→ **Work order**
All of the data goes into your copy exactly as written. Images do not.

→ **Supplied material**

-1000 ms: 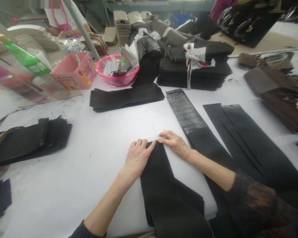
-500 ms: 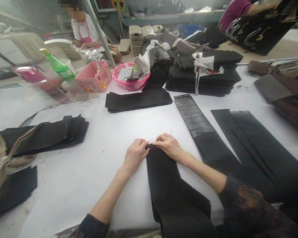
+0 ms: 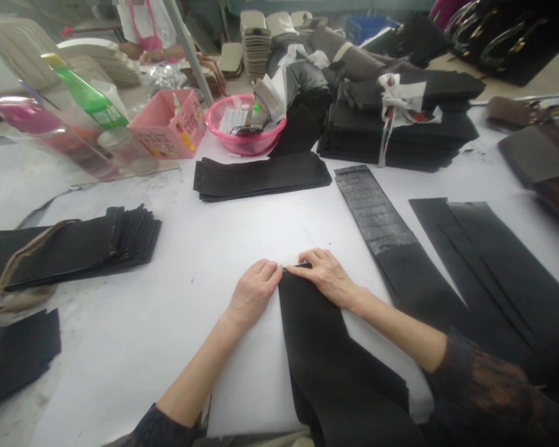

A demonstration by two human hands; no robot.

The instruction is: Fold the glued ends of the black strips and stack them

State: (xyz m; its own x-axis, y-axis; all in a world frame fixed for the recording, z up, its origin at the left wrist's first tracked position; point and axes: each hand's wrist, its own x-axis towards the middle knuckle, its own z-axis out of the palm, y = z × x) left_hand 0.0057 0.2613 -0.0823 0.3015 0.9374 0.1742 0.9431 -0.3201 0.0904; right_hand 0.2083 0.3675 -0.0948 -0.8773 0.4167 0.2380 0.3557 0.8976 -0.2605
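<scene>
A long black strip of leather-like material (image 3: 317, 335) runs from the middle of the white table toward me, over another black piece. My left hand (image 3: 256, 288) is closed at the far left corner of the strip, pinching its edge. Along that same far edge, my right hand (image 3: 326, 276) grips with thumb and fingers, the thumb pointing toward the left hand. A narrow fold seems to lie along the edge, though the fingers partly hide it. Right of my hands lies a black strip with a shiny, coated-looking end (image 3: 372, 211).
Stacks of black strips lie at left (image 3: 74, 248) and beyond my hands (image 3: 261, 177). Further back stand a pink basin (image 3: 246, 143), a pink box (image 3: 168, 127), a green bottle (image 3: 84, 93) and a tied black stack (image 3: 354, 133). A co-worker's arms (image 3: 158, 53) show behind.
My view has tilted down slightly. My right hand has slid a little to the right along the strip's far edge, while the left stays at the corner.
</scene>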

→ **Result of this task**
-1000 ms: 
-500 ms: 
+0 ms: 

A demonstration by two human hands; no robot.

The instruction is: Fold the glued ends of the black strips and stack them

State: (xyz m; its own x-axis, y-axis; all in a world frame fixed for the recording, z up, its origin at the left wrist's first tracked position; point and axes: each hand's wrist, its own x-axis towards the middle knuckle, its own z-axis out of the palm, y = z × x) left_hand 0.0057 0.2613 -0.0823 0.3015 0.9374 0.1742 0.9431 -0.3201 0.0904; right_hand 0.2083 0.3675 -0.0948 -0.8773 0.4167 0.2380 0.3557 0.8976 -0.2605
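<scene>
A long black strip of leather-like material (image 3: 317, 335) runs from the middle of the white table toward me, over another black piece. My left hand (image 3: 256, 288) is closed at the far left corner of the strip, pinching its edge. Along that same far edge, my right hand (image 3: 326, 276) grips with thumb and fingers, the thumb pointing toward the left hand. A narrow fold seems to lie along the edge, though the fingers partly hide it. Right of my hands lies a black strip with a shiny, coated-looking end (image 3: 372, 211).
Stacks of black strips lie at left (image 3: 74, 248) and beyond my hands (image 3: 261, 177). Further back stand a pink basin (image 3: 246, 143), a pink box (image 3: 168, 127), a green bottle (image 3: 84, 93) and a tied black stack (image 3: 354, 133). A co-worker's arms (image 3: 158, 53) show behind.
My view has tilted down slightly. My right hand has slid a little to the right along the strip's far edge, while the left stays at the corner.
</scene>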

Nothing further remains for this exercise.